◆ **Work instruction**
From the data below, return each line in which the string "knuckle" is found.

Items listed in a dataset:
════════════════════
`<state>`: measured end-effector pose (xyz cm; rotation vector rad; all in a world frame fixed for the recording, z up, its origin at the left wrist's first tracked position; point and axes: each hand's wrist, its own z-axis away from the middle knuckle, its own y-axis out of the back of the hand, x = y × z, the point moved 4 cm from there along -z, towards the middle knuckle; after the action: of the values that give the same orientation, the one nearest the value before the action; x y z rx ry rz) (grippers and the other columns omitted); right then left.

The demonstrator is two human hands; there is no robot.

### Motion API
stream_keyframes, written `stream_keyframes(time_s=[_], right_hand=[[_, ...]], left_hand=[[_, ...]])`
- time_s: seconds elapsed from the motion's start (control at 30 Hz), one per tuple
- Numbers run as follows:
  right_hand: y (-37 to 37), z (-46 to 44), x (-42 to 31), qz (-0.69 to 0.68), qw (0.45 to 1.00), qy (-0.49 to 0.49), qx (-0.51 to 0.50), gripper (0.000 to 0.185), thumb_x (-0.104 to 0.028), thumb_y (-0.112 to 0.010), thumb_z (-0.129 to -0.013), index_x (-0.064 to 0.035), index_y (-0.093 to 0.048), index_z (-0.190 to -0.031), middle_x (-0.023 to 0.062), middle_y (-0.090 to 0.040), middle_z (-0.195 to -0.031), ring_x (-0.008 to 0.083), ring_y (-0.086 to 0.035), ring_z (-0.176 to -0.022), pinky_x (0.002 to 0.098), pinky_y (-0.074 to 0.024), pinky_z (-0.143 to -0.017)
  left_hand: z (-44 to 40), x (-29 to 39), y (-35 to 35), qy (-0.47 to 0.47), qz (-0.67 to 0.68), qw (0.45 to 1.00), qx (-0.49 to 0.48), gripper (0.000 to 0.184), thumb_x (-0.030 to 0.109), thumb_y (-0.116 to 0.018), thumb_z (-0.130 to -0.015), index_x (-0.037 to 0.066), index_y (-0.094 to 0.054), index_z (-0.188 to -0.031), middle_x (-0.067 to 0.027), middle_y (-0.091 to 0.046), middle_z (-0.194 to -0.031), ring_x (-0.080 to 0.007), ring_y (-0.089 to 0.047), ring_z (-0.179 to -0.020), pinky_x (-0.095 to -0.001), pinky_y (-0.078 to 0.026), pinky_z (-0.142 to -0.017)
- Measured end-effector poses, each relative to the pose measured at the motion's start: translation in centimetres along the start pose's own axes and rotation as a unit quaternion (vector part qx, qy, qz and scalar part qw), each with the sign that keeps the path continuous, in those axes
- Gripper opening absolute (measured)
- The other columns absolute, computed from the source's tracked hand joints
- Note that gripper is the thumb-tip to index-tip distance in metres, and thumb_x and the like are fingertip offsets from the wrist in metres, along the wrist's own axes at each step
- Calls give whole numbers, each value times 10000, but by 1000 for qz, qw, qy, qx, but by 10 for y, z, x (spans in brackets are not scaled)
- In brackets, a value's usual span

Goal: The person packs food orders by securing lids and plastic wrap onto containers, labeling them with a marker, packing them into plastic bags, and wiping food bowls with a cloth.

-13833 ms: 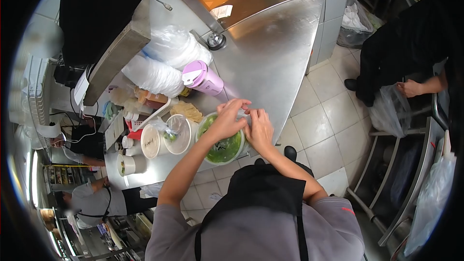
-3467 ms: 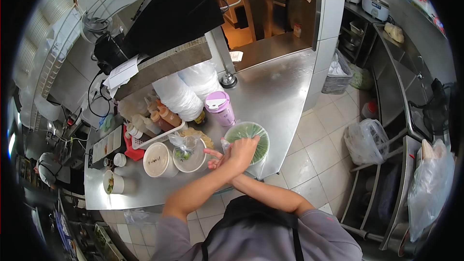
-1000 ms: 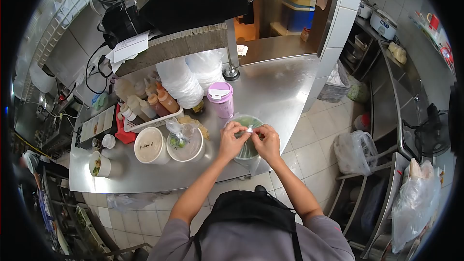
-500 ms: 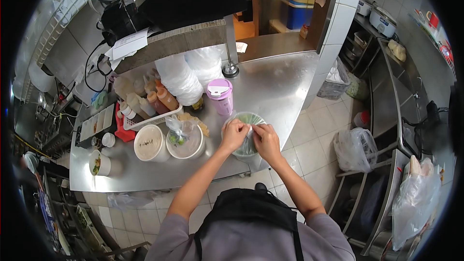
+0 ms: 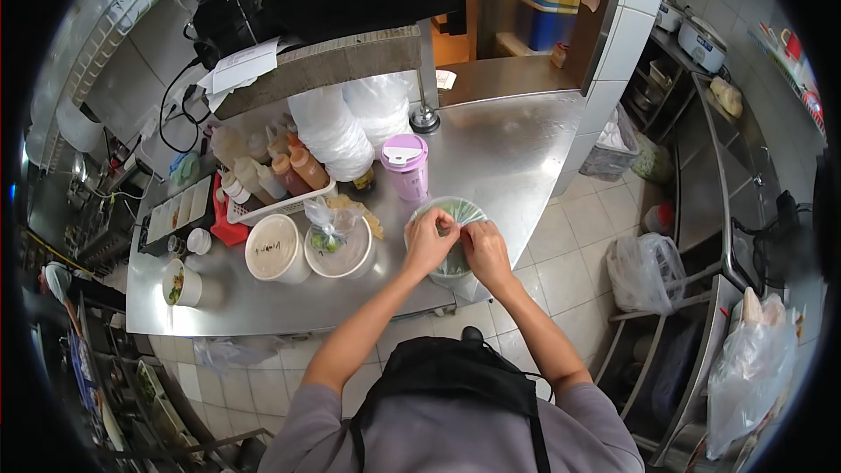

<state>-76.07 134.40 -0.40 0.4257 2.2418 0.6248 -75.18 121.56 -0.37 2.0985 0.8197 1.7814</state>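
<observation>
A round tub with green contents (image 5: 454, 266) stands near the counter's front edge, with clear plastic over its top. Above it, the fingertips of my left hand (image 5: 431, 238) are pinched on the gathered plastic. My right hand (image 5: 484, 250) pinches the same plastic from the other side, close to the left fingertips. Left of the tub is a lidded white tub (image 5: 349, 256) with a small knotted bag of greens (image 5: 325, 236) on it. Beside that stands another lidded tub with writing (image 5: 274, 249). A pink tumbler (image 5: 406, 171) is upright just behind my hands.
Sauce bottles (image 5: 295, 171) fill a white basket (image 5: 285, 208) at the back left. Behind them are stacked plastic-wrapped containers (image 5: 333, 136) and a counter bell (image 5: 424, 119). A white cup with food (image 5: 181, 285) lies near the left edge. A plastic bag (image 5: 646, 273) hangs at right.
Earlier my forearms were crossed over the tub; now they are apart, with both hands pinching above it. In the last half second the fingers have shifted slightly and the view has tilted a little.
</observation>
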Motion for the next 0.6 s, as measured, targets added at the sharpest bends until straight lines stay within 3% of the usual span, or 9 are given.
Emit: stream_keyframes(time_s=[0.07,0.17,0.3,0.4,0.5,0.6], right_hand=[[2,0,-2,3,1000,16,-15,61,-17,-582,-754,4,-525,-761,164,-548,-718,340,-511,-701,417,-416,-623],[5,0,-6,-16,1000,21,0,66,-3,-575,-751,4,-513,-772,164,-536,-723,339,-500,-692,419,-408,-613],[3,5,-4,-49,997,-20,49,72,14,-575,-743,2,-512,-777,157,-536,-743,332,-492,-687,421,-397,-591],[2,4,-5,-38,998,-57,11,68,-4,-569,-756,1,-517,-799,157,-548,-775,326,-512,-710,420,-419,-612],[8,-10,-8,5,999,15,-51,80,-17,-570,-752,-4,-522,-816,150,-556,-777,316,-539,-736,394,-453,-657],[6,-18,-11,176,956,93,-215,118,-82,-545,-761,-18,-541,-860,138,-560,-786,318,-553,-776,375,-488,-644]], left_hand=[[-2,13,6,-64,-38,997,13,159,217,-601,-765,100,-687,-828,-42,-567,-817,-184,-535,-850,-346,-318,-802],[-7,0,-1,-69,-87,992,-58,159,225,-617,-746,124,-697,-839,-15,-558,-855,-161,-505,-934,-348,-250,-847],[0,-2,6,-96,-107,989,-37,165,233,-631,-740,135,-702,-852,-7,-559,-851,-161,-493,-964,-343,-254,-843],[6,1,11,-93,-117,989,-23,164,235,-641,-731,134,-702,-845,0,-556,-881,-165,-484,-1008,-357,-254,-860],[11,1,9,-100,-118,988,-10,144,216,-649,-708,130,-699,-812,6,-554,-902,-171,-475,-1041,-394,-255,-885],[14,3,3,-99,-130,986,20,114,187,-654,-680,122,-694,-765,10,-550,-898,-182,-469,-1043,-435,-258,-901]])
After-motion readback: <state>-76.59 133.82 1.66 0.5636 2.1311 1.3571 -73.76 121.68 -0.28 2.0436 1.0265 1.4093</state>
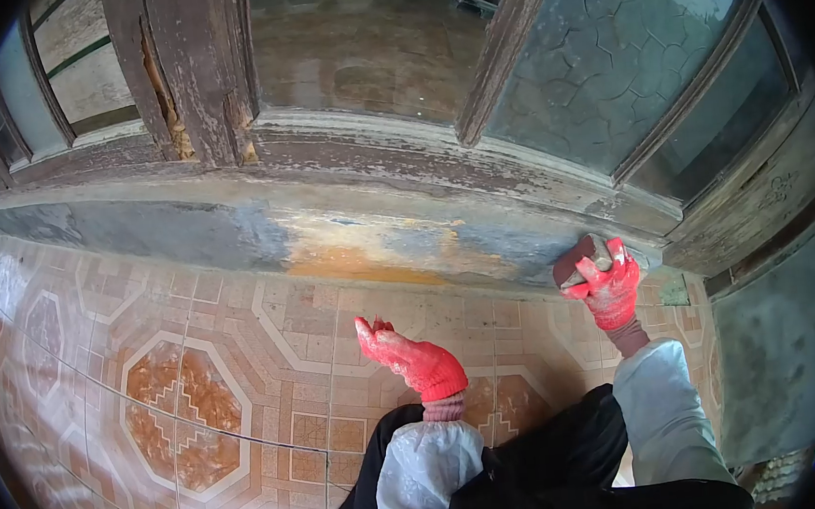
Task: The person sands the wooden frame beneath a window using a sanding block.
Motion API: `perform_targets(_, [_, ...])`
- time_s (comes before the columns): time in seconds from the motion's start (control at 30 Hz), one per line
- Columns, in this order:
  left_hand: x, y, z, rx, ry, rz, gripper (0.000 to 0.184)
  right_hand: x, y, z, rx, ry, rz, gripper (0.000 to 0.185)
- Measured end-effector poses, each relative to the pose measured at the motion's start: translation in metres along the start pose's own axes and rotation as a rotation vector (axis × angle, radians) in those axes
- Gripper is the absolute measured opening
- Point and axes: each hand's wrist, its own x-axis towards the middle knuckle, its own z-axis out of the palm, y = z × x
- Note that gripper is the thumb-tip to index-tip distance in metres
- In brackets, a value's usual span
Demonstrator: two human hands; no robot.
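Note:
My right hand [608, 290], in a dusty red glove, grips a sanding block [578, 261] with a reddish-brown face and grey body. The block is against the lower wall strip [514, 250] under the window frame, near its right end. My left hand [407, 356], in a matching glove, hovers over the tiled floor [291, 362] with its fingers loosely bent and apart. Nothing shows in it. The wall strip has grey patches and a worn whitish and orange patch [368, 248].
Above the strip runs a weathered wooden window frame [370, 161] with peeling paint and glass panes [594, 54]. A cracked wooden post [197, 69] stands at left. A grey panel [773, 329] is at right. My dark-clothed knees [560, 445] are close below my hands.

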Motion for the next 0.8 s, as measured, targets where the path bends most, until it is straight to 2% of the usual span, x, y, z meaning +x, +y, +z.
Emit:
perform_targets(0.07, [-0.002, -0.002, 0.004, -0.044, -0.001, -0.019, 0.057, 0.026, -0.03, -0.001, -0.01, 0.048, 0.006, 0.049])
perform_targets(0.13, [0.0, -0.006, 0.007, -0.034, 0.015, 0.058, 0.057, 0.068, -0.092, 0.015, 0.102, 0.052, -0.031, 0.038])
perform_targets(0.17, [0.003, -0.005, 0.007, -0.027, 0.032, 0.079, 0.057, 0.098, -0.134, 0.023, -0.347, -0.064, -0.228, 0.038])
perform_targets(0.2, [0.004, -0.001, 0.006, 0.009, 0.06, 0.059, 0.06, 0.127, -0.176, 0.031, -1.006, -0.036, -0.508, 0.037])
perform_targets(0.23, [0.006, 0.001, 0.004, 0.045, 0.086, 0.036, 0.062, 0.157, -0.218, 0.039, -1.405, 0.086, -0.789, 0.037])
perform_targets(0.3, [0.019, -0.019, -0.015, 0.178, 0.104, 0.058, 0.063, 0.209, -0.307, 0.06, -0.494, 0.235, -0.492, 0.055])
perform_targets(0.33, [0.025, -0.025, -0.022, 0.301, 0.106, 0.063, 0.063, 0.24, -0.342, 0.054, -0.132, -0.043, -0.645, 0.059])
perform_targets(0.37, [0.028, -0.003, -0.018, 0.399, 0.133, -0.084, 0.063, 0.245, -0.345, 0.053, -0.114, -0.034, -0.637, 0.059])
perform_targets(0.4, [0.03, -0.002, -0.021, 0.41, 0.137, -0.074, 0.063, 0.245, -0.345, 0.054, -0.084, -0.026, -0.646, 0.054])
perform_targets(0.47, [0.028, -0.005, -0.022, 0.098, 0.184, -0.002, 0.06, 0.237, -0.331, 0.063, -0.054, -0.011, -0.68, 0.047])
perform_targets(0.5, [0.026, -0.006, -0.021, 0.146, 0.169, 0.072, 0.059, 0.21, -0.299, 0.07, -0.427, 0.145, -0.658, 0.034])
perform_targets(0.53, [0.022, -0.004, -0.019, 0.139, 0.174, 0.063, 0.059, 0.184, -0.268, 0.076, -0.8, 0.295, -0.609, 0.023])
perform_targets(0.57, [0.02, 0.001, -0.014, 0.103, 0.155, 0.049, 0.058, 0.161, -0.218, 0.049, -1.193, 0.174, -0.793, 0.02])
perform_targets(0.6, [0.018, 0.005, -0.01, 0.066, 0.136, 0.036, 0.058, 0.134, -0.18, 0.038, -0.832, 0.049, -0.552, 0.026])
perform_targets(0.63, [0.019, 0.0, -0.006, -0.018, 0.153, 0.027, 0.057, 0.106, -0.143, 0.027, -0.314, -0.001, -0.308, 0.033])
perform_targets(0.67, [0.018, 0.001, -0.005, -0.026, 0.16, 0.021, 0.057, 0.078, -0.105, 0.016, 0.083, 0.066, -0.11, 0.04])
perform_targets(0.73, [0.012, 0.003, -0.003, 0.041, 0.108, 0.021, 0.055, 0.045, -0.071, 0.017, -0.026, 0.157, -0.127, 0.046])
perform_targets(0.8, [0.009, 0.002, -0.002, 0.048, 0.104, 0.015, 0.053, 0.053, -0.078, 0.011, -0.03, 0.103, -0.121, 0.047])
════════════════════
◆ **Result below**
`<state>`: measured end-effector pose (xyz cm; rotation vector rad; all in a world frame fixed for the recording, z up, its origin at the left wrist's first tracked position; point and axes: each hand's wrist, its own z-axis away from the middle knuckle, its own y-axis out of the back of the hand, x = y × z, the point moved 4 cm from there along -z, towards the middle knuckle; after the action: of the values that give the same orientation, the one nearest the value before the action; x y z rx ry rz) (grippers and the other columns omitted); right then left.
- Point and axes: each hand's wrist, its own x-axis towards the middle knuckle, its own z-axis out of the palm, y = z × x

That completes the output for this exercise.